PENTA – Pena Transportes Aéreos
| IATA | ICAO | Call sign |
| 5P | PEP | AEROPENA |
- Founded: 1995
- Commenced operations: 1995
- Ceased operations: 2005
- Headquarters: Santarém, Brazil
- Key people: César Pena Fernandes

= Pena Transportes Aéreos =

Brazilian airline

PENTA – Pena Transportes Aéreos S/A was a Brazilian airline founded in 1995. It operated domestic services in the Amazon area and to neighbouring French Guiana. In 2005 it ceased activities.

== History ==
The airline had its origins on a local air taxi company called Pena Táxi Aéreo founded in 1989. In 1995, the owner of the air taxi company founded a sister company: PENTA Pena Transportes Aéreos, authorized to operate regular scheduled regional flights on the trunk route Manaus-Eduardo Gomes / Santarém / Belém-Val de Cães.

Operations grew steadily with addition of new equipment. In 1998 PENTA was flying to 34 cities and included an international route linking Belém-Val de Cães and Cayenne via Macapá. That year PENTA carried 235,000 passengers.
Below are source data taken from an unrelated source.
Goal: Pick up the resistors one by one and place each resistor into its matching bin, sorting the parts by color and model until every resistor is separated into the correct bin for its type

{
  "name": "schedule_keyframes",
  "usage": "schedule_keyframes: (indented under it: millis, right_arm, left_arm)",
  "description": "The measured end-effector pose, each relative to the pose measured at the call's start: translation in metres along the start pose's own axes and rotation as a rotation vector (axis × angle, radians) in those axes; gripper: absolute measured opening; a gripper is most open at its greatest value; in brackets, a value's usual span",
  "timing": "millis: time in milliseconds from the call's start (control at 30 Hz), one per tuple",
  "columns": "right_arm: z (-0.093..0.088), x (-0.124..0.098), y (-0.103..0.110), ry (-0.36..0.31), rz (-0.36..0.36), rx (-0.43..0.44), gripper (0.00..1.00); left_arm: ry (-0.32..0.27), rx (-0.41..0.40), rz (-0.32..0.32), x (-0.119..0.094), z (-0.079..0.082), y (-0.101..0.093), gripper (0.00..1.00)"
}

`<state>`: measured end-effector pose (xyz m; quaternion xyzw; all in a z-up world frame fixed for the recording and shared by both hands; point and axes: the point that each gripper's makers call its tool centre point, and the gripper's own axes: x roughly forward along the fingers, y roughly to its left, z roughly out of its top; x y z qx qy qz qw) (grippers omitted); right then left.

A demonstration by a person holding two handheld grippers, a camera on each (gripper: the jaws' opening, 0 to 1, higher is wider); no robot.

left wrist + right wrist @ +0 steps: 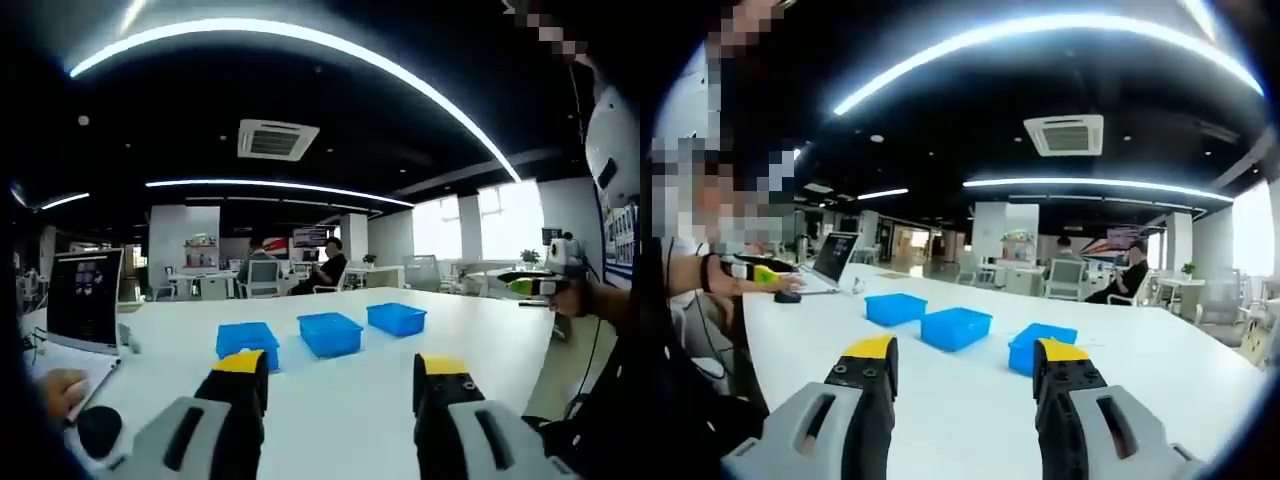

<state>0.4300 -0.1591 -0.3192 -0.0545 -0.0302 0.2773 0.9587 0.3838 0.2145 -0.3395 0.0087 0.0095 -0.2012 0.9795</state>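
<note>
Three blue bins stand in a row on the white table (350, 420): left bin (247, 340), middle bin (330, 333), right bin (396, 319). My left gripper (341, 370) hangs open over the table short of them, nothing between its yellow-tipped jaws. The right gripper view has the same bins (894, 309), (955, 328), (1040, 345) from another side. My right gripper (968, 352) is open and holds nothing. I cannot make out any resistors on the table. The right gripper (545, 283) also shows far right, held in a hand.
A laptop (85, 300) stands at the table's left end, with a dark mouse (100, 430) and a hand (60, 392) beside it. The laptop (835, 260) and mouse (788, 296) also show at left. People sit at desks (325, 268) far behind.
</note>
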Motion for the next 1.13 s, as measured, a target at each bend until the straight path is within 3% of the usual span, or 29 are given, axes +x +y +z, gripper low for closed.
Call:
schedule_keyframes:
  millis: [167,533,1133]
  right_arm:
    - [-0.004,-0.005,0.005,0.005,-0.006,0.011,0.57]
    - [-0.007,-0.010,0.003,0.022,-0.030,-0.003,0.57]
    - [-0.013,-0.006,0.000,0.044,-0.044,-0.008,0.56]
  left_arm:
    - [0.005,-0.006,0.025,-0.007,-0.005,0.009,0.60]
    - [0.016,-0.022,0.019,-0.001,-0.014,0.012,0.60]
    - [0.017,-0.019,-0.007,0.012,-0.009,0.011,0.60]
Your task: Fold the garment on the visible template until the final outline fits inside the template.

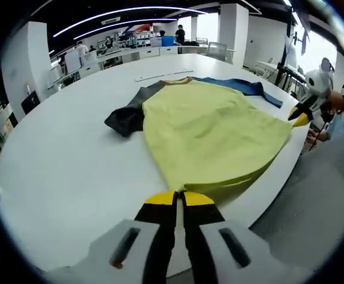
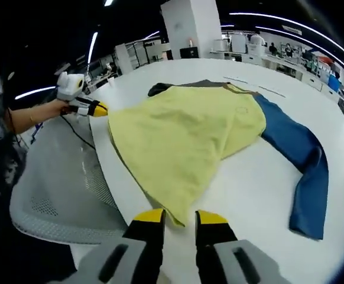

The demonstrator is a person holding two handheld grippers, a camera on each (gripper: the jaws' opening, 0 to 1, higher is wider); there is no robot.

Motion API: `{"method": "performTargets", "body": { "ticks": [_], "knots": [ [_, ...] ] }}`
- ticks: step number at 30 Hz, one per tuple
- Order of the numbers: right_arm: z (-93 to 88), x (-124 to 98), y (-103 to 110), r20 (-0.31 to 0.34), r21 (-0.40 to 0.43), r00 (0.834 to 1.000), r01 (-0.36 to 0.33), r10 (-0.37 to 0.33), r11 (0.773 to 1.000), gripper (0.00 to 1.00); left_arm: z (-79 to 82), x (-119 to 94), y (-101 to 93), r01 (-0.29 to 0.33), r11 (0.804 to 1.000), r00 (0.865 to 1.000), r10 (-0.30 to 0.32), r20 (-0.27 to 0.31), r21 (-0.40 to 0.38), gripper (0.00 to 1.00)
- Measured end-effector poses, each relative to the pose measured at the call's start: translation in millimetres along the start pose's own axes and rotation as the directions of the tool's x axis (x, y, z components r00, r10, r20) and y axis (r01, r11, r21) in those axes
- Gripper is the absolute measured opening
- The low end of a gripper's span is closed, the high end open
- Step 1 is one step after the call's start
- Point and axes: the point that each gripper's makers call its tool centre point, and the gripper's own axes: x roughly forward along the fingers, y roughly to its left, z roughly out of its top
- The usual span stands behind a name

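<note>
So the garment (image 1: pixel 213 130) lies flat on the white table (image 1: pixel 71 154), long axis running away from me, hem nearest. My left gripper (image 1: pixel 179 199) sits narrow at one hem corner — right gripper (image 2: pixel 179 218) slightly parted at the other.

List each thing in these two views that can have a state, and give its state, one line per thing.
Garment: spread flat on the table, yellow body unfolded, hem at the near edge.
Blue sleeve: stretched out flat, not folded in.
Dark sleeve: lying out to the side, slightly bunched.
Left gripper: jaws nearly shut at the hem; grip unclear.
Right gripper: jaws open astride the hem corner.
Table: white, holding the garment.
</note>
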Motion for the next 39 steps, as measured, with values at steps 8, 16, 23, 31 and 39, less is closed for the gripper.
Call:
{"method": "performTargets", "body": {
  "ticks": [8, 16, 23, 31, 39],
  "knots": [
    [-10.2, 3, -15, -0.015, 0.093, 0.995, 0.099, -0.098, 0.991, 0.12, 0.5, 0, -0.7, -0.002, 1.000, 1.000, 0.002, -0.003, 0.006, 0.00],
    [-14.9, 21, -6, -0.057, 0.072, 0.988, 0.150, -0.146, 0.986, 0.10, 1.9, -1, -1.0, -0.003, 1.000, 1.000, 0.003, -0.002, 0.008, 0.00],
    [-23.2, 28, -2, -0.100, 0.051, 0.977, 0.195, -0.190, 0.979, 0.10, 2.9, -1, -1.2, -0.004, 1.000, 1.000, 0.004, -0.004, 0.012, 0.00],
    [-22.7, 30, 0, -0.092, 0.076, 0.966, 0.248, -0.241, 0.966, 0.11, 2.0, 1, 0.8, -0.003, 1.000, 1.000, 0.003, -0.002, 0.010, 0.00],
    [-21.3, 34, 2, -0.114, 0.046, 0.954, 0.282, -0.276, 0.958, 0.05, 0.7, 0, 0.0, 0.000, 1.000, 1.000, 0.000, -0.004, 0.013, 0.00]
  ]
}}
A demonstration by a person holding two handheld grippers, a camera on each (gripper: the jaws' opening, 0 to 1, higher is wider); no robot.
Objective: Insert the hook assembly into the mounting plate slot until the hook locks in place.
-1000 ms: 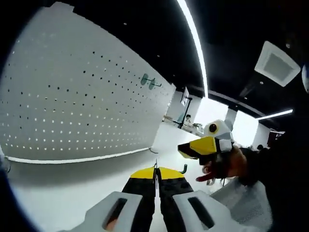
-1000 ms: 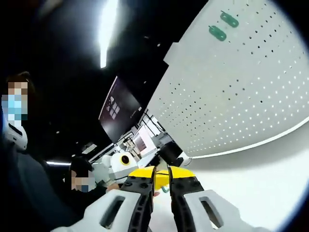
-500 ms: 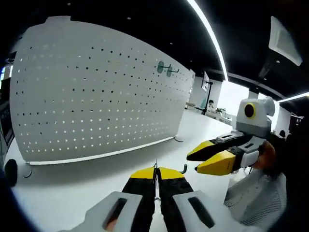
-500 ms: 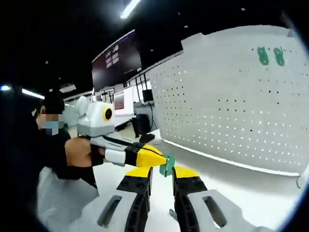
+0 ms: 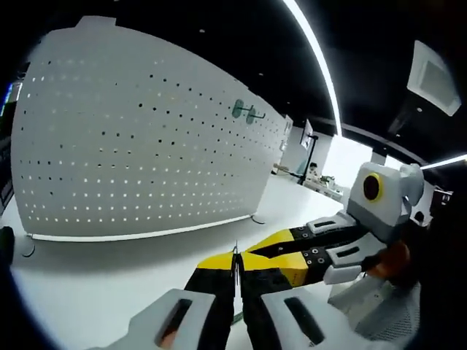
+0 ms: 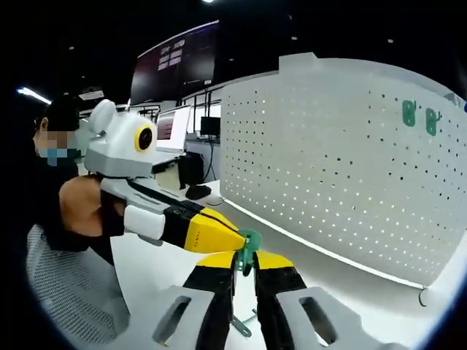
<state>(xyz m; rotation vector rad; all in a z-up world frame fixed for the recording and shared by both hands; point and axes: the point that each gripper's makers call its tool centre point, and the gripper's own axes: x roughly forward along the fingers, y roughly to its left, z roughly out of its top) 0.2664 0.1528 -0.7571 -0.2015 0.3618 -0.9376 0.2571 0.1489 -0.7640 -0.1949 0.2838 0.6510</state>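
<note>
Right gripper view: your right gripper (image 6: 246,257) has its yellow tips nearly together, pinching the green mounting plate (image 6: 249,246), which sticks up between them. The left gripper (image 6: 235,242) comes in from the left, its closed yellow nose touching that plate. A green hook (image 6: 238,326) lies on the white table (image 6: 350,281) below the plate, between your jaws. The white pegboard (image 6: 328,160) stands behind the plate, two green hooks (image 6: 419,117) mounted high on it.

Left gripper view: your left gripper (image 5: 235,259) is clamped tight, a thin metal piece showing at the tips. Your right gripper (image 5: 252,255) meets it from the right, in front of the pegboard (image 5: 139,138).
</note>
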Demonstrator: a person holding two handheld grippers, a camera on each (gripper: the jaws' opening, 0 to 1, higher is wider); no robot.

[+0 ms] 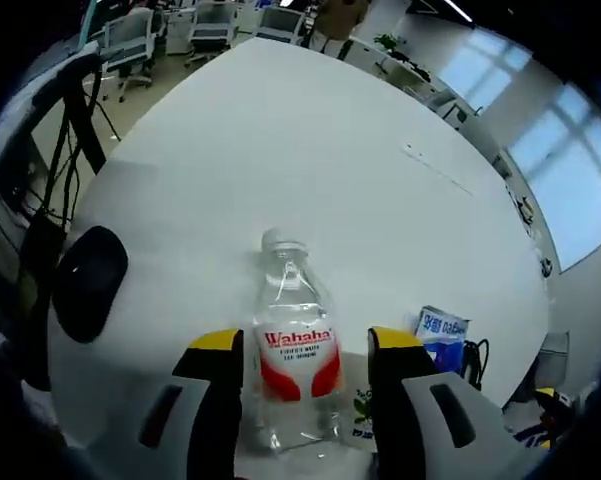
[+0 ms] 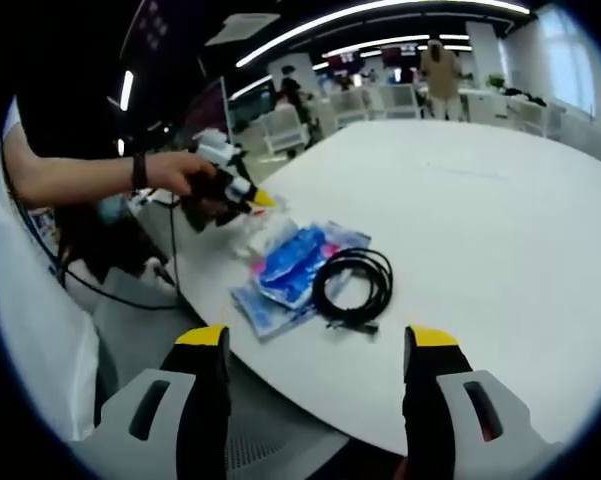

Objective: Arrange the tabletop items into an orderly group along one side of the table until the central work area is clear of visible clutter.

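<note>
Where jaws flank it, bottle (image 1: pixel 296 355) base is cut off.

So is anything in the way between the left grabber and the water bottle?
No. The water bottle already lies between the open jaws of the left gripper, with nothing visible between them.

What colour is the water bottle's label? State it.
Red and white, on the water bottle; clearest in the left gripper view.

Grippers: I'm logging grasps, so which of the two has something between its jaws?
The left gripper: a clear water bottle lying on the table sits between its jaws. The right gripper hangs open near the table edge, short of the black cable.
</note>
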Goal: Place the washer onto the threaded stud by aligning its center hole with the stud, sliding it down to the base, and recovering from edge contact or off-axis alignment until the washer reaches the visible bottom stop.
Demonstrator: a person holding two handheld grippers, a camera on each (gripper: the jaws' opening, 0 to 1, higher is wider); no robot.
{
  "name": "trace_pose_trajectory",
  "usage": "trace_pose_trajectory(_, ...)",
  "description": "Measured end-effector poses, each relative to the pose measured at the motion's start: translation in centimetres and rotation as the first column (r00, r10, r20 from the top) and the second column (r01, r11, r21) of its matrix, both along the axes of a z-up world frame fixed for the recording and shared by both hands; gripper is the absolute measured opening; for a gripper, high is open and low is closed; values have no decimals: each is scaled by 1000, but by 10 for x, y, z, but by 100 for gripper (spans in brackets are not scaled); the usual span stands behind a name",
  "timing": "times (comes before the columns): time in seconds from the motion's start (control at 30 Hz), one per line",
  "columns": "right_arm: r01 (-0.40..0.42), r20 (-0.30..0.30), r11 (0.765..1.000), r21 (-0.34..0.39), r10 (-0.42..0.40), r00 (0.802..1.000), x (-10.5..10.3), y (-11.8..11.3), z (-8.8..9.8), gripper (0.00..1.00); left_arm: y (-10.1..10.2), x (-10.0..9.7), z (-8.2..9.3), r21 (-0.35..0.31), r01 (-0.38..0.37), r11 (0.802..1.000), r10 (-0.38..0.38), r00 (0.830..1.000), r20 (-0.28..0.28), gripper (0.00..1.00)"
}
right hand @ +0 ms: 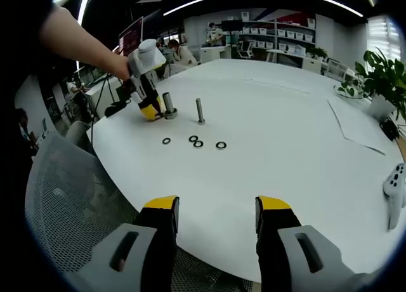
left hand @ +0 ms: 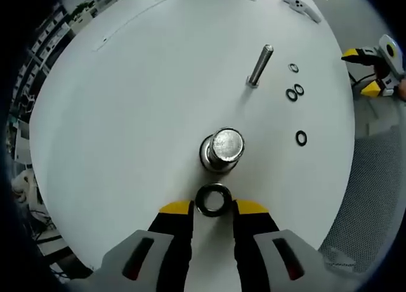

In 1999 however, PENTA suffered a hard blow during the currency exchange devaluation crisis. Leasing and insurance costs more than doubled and the airline was forced to return the Dash-8-300 and an Embraer EMB120 Brasília. A second blow came at the end of 2000, when the Brazilian Civil Aviation Agency temporarily suspended the operational license of PENTA due to alleged maintenance problems. In the beginning of 2001 PENTA resumed its services but continuous economic difficulties lead PENTA to cease passenger operations in December 2004. The fleet of Cessna 208B Caravan was transferred back to the sister air taxi company. PENTA still operated cargo and mail flights with its remaining Embraer EMB 110 Bandeirante for some weeks but eventually ceased all operations by the end of January 2005.

== Destinations ==
In 1998 PENTA was operating to 34 cities in the states of Amapá, Amazonas, Ceará, Maranhão, Mato Grosso, Pará, Roraima, and Tocantins, and to Cayenne in French Guiana.

== Fleet ==

PENTA fleet
| Aircraft | Total | Years of operation | Notes |
|---|---|---|---|
| Cessna 208B Caravan | 7 | 1995–2004 |  |
| Embraer EMB 110 Bandeirante | 2 | 1995–2005 |  |
| Embraer EMB 120 Brasília | 3 | 1996–2004 |  |
| Bombardier Dash 8-300 | 2 | 1997–2000 |  |

== Airline Affinity Program ==
Penta did not have an airline affinity program.

== Accidents and incidents ==
- 26 April 1994: a Cessna 208A Caravan registration PT-OGI flying from Itaituba to Jacareacanga under poor visibility and below minimums crashed shortly before touch-down at Jacareacanga partly due to the pilot's lack of experience. The crew of 2 died.